İklim değişikliği, kıymetli bir ziraî eser ihracatçısı olan Türkiye’nin global seviyede rekabetçi olduğu eserleri de direkt etkileyecektir. Türkiye, kuru meyve ve fındık üzere eserlerde dünyanın en önde gelen üreticilerinden biri olduğu için iklim değişikliğinin bu eserlere tesiri dünya piyasalarını etkileyecektir.

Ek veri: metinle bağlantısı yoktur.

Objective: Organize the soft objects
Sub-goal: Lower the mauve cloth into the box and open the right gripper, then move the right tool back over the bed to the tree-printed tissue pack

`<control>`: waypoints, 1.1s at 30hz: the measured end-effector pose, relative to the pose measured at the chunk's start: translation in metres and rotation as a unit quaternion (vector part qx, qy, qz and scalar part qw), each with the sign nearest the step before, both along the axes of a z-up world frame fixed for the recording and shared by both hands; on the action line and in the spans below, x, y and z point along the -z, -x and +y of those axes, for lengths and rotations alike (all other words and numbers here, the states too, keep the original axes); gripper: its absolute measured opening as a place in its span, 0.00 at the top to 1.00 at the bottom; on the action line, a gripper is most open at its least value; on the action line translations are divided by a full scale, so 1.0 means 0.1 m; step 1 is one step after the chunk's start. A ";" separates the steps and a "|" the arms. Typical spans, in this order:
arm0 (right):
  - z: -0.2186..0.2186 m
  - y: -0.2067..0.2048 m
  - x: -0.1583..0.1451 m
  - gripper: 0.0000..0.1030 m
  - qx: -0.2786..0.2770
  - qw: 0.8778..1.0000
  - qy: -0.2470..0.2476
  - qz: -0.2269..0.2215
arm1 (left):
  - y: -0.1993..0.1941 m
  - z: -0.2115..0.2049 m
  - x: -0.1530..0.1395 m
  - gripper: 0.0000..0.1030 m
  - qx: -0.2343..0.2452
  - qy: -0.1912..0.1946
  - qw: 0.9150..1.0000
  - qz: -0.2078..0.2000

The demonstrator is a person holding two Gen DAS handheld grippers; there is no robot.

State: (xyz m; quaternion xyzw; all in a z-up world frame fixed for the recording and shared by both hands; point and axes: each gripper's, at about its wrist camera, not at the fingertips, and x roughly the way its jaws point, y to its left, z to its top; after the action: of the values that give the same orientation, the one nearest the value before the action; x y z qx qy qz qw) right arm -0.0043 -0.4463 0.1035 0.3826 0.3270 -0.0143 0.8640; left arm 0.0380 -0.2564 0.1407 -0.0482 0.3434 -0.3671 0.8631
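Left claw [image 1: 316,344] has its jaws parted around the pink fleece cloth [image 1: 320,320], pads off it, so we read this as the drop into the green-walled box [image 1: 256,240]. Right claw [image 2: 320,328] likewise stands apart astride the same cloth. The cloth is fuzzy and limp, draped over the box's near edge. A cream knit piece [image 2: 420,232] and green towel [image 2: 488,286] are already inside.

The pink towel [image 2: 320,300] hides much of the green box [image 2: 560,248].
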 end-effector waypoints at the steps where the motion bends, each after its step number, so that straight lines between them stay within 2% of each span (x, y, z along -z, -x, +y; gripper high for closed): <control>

2071 yılı Anadolu’da Türk milletinin gurur yılıdır. Ama şimdiden tedbir alınmazsa kurak ve çorak bir memlekette gurur karın doyurmaz. Bu çerçevede, ziraî eser arzının sürdürülebilir kılınması için iklim değişikliğinin gözlenen ve öngörülen tesirlerine yönelik orta ve uzun vadeli 2030 ve 2050 tarım siyasetlerinin belirlenmesi gerekmektedir. Birçok eserde KDV indirimleri yapılıyor. Sulama sistemlerinde yüzde 8, materyal ve ekipmanda yüzde 18 olan KDV’nin yüzde 1’e indirilmesi asrî sulama sistemlerinin yaygınlaşmasına ek sağlayacaktır.”
Sorular
Bir gazetecinin, “Cumhurbaşkanı Recep Tayyip Erdoğan’ın ‘2023-2071 için birlikte çalışalım’ davetine ne diyorsunuz?” sorusuna Türkkan, “Sayın Cumhurbaşkanı’nın davetlerine baktığımda, 2023 ve 2071 amaçlarına yalnızca AK Parti’ye oy veren vatandaşlarla o gayeye koşacağını anlıyorum. Bu devlette AK Parti’ye oy veren vatandaşlar olduğu üzere oy vermeyen vatandaşlar da var. Bütün bunların ayrıştırılmasına, ötekileştirilmesine, velev terörist ilan edilmesine kadar giden söylemlerden vazgeçip Türkiye’nin birlik ve beraberlik içerisinde bu amaçlara yürümesi lazım. Aksi takdirde Türkiye, bu gayelere koşmakta zorluk çekecektir.” karşılığını verdi.
Türkkan, 15 Temmuz şehit yakınları ve gaziler için toplanan yardım parasıyla ilgili bir soru üzerine de “O toplanan paraların hedefine mütenasip vaziyette hak sahiplerine vermek varken hak sahiplerini sopayla kovalamak, Beştepe’ye sokmamak bunun karşılığı olmamalıydı. 15 Temmuz’un bir tek kahramanı vardır, o da Türk milletidir. Demokrasi ve ulusal iradeye sahip çıkmıştır. Devlet, milletin kendisini yediemin olarak görüp verdiği 15 Temmuz şehit yakınları ve gaziler için toplanan paraları bir an evvel hak sahiplerine iade etmek zorundadır. Cumhurbaşkanı bu ayıbın telafisi için hak sahiplerine bu paraları iade etmek zorunda.” dedi.